Resolves: rhbz#824384
red_wait_pipe_item_sent mistakingly returned without waiting for sending the given pipe item
when the channel wasn't blocked. As a result, we failed when we had to
destroy a surface (e.g., QXL_IO_DESTROY_ALL_SURFACES) and to release all
the drawables that are depended on it (by removing them or waiting they will be sent).
In addition, red_wait_pipe_item_sent increased and decreased the reference to the pipe item
using channel_cbs->hold_item, and channel_cbs->release_item. However,
these calls can be called only by red_channel, otherwise
display_channel_client_release_item_before_push is called twice and
leads to a double call to ring_remove(&dpi->base).
Instead ref/put_drawable_pipe_item should be called.
The above routine was risky, since red_channel_client_init_send_data
can also be called with item==NULL. Thus, not all pipe items can be tracked.

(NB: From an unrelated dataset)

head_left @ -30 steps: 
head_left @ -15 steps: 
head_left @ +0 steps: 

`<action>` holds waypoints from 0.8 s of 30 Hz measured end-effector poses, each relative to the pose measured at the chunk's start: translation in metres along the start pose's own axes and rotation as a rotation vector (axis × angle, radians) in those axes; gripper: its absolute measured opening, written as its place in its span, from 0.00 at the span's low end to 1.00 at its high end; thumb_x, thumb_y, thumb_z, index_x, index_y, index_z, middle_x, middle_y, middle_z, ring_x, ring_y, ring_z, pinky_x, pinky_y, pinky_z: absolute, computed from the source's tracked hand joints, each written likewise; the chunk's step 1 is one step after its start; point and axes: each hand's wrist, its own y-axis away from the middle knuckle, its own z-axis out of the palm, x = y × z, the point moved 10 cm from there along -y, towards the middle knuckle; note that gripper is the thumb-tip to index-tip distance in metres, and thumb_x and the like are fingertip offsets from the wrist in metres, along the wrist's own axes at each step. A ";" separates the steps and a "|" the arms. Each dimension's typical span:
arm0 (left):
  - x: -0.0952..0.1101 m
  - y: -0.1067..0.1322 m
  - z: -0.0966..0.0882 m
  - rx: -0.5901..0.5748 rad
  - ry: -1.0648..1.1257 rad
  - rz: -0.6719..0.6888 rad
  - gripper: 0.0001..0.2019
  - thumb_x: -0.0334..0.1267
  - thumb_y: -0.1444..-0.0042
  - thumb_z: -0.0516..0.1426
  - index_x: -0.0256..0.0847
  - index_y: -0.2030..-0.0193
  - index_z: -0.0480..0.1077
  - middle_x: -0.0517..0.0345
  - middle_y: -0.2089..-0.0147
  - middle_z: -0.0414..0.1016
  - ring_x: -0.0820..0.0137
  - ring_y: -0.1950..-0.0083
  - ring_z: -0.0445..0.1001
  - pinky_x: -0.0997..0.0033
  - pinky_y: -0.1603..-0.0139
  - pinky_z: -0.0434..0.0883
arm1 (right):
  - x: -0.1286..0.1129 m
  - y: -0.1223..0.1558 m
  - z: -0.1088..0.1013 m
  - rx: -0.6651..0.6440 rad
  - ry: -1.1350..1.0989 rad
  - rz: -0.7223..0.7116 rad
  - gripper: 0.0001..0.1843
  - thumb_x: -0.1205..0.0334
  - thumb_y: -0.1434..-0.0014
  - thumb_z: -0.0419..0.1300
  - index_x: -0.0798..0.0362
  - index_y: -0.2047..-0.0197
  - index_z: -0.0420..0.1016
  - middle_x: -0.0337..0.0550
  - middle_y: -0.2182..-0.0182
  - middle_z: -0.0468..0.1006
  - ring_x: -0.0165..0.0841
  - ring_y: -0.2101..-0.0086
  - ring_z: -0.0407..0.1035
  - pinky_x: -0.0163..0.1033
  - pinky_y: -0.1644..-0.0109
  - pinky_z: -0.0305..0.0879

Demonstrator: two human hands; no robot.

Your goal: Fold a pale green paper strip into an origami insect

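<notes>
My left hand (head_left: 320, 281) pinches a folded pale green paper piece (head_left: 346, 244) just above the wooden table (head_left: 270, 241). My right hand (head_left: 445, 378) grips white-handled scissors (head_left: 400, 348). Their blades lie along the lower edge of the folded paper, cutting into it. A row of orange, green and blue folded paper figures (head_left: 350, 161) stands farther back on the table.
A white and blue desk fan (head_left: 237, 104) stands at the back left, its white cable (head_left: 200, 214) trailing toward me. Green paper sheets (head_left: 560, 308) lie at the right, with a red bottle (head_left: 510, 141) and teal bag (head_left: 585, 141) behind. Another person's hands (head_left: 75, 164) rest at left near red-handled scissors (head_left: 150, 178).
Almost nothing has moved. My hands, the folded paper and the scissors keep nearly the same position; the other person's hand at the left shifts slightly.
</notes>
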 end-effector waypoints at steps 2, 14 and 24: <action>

The one call that was made for this routine was not necessary.
Resolves: rhbz#820669
Fix a segfault caused by a call to __red_is_next_stream_frame made by
red_stream_maintenance, with a drawable that is not a DRAW_COPY one.
The segfault is a reault of __red_is_next_stream_frame accessing
red_drawable->u.copy.src_bitmap for a non DRAW_COPY drawable.
Simplify keeping count of self_bitmap_image by putting it in
RedDrawable. It is allocated on reading from the command pipe and
deallocated when the last reference to the RedDrawable is dropped,
instead of keeping track of it in GlzDrawable and Drawable.
After the previous patch moving self_bitmap freeing inside red_drawable
ref count, we have a possible self_bitmap leak:
red_process_commands
red_get_drawable | red_drawable #1, red_drawable->self_bitmap == 1
red_process_drawable | rd #2, d #1, d->self_bitmap != NULL
release_drawable | rd #1, d# = 0, try to release self_bitmap, but
blocked by rd #1
put_red_drawable | rd #0
This patch moves the call to release_drawable after the call to
put_red_drawable, thereby fixing the above situation.